If the additions of pass-rushers Greg Hardy and Gregory can put the Cowboys over the top, it'll be exactly 20 years since the last Cowboys championship—and 19 years and 11 months since Cowboys Hall of Famer Michael Irvin was found in a hotel room full of cocaine and possible prostitutes, as described by Sports Illustrated at the time.
In 1996, there was no Twitter. There was no TMZ. There were 24-hour news networks, but the offseason travails of athletes weren't really news, yet.
If Johnny Manziel legally drinking champagne and legally riding an inflatable swan in a legal hotel pool set off a 48-hour media feeding frenzy, imagine body-camera footage of a coked-up Cowboy asking police if he can tell them his name breaking the Internet.

Winning used to be not just everything in football, but the only thing. The world of the NFL has changed dramatically in the past two decades, though—even the past two years. Non-traditional fans of all stripes are now part of the NFL's core revenue base. An unfathomable array of NFL-branded goods lines the walls and fill the closets of millions of Americans. As America's Team, countless fans of every age, gender, race and creed gladly brand themselves with the silver star.
How many woke up today and thought twice about that Cowboys T-shirt? How many are rushing out to buy Nike Randy Gregory Cowboys jerseys or New Era Cowboys draft hats? Probably an awful lot, but maybe not quite as many as might have, had the Cowboys gone a different direction.
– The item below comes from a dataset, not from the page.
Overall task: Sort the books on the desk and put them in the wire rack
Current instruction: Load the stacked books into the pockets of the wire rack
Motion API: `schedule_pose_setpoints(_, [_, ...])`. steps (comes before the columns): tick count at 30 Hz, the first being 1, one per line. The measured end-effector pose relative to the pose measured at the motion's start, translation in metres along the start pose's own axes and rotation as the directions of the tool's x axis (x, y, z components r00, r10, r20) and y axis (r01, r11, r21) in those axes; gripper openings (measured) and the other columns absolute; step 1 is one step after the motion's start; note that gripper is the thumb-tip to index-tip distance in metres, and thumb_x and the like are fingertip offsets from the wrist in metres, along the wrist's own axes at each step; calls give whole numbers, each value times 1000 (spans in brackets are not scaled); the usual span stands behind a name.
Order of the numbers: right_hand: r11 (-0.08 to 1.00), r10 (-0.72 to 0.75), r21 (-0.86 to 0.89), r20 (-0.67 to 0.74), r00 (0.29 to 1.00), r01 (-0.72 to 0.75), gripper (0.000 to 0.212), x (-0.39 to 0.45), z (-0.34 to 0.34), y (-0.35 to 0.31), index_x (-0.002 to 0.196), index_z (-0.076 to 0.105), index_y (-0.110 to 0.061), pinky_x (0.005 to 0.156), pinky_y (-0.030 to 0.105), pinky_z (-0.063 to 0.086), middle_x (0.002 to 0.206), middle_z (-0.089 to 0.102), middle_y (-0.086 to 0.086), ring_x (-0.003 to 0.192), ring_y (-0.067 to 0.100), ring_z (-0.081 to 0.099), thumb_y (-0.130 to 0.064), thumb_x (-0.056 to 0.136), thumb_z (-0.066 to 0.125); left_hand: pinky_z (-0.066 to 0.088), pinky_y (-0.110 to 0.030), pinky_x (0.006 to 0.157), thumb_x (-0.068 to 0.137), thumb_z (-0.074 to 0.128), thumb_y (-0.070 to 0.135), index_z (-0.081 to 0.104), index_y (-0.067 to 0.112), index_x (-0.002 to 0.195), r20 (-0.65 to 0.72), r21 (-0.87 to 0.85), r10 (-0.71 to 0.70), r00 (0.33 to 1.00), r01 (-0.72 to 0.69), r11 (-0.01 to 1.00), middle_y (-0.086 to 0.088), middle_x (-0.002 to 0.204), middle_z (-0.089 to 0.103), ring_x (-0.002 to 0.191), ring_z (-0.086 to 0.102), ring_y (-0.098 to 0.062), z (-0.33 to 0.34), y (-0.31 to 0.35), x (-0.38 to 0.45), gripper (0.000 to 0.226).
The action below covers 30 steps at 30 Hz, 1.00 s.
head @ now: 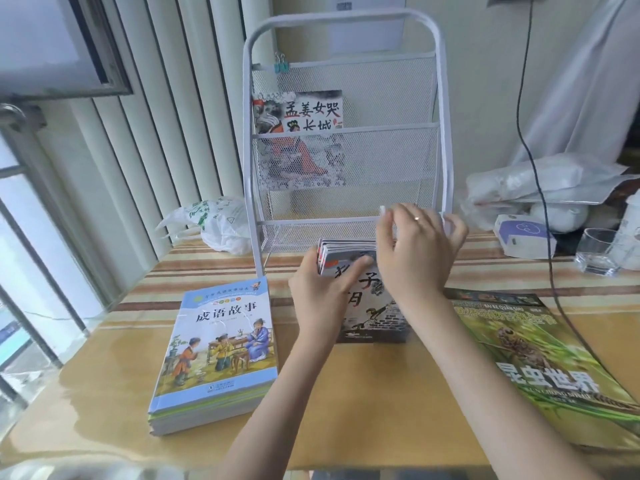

Cowboys fan reaction on Twitter was largely positive, as collated by Steven Mullenax of Cowboys blog The Landry Hat. Another Cowboys site, Blogging the Boys, polled its readership and found 86 percent thought the pick at least "solid," but 8 percent selected "uh-oh," or "I need a drink." Most fans love the idea of giving Gregory a second chance—but will they want to give him a third?
As Mike Garafolo and Alex Marvez of Fox Sports reported, there's already been a "verbal altercation" between Hardy and teammate Davon Coleman, who called him a "woman beater." It's hard not to recall Cowboys Hall of Fame pass-rusher Charles Haley's long list of reported altercations with teammates (and that Los Angeles Times article was only from 1993), and wonder if the Cowboys' dressing room isn't turning into a similar powder keg.
There was two-time Pro Bowl defensive tackle Leon Lett, suspended numerous times for positive drug tests. Safety Clayton Holmes was released after being suspended a year for marijuana use, and defensive end Shante Carver was suspended six games for alcohol abuse. Then there was six-time Pro Bowl guard Nate Newton, jailed just two years after his Cowboys career ended after being caught carrying a mind-blowing 388 pounds of marijuana over two separate runs.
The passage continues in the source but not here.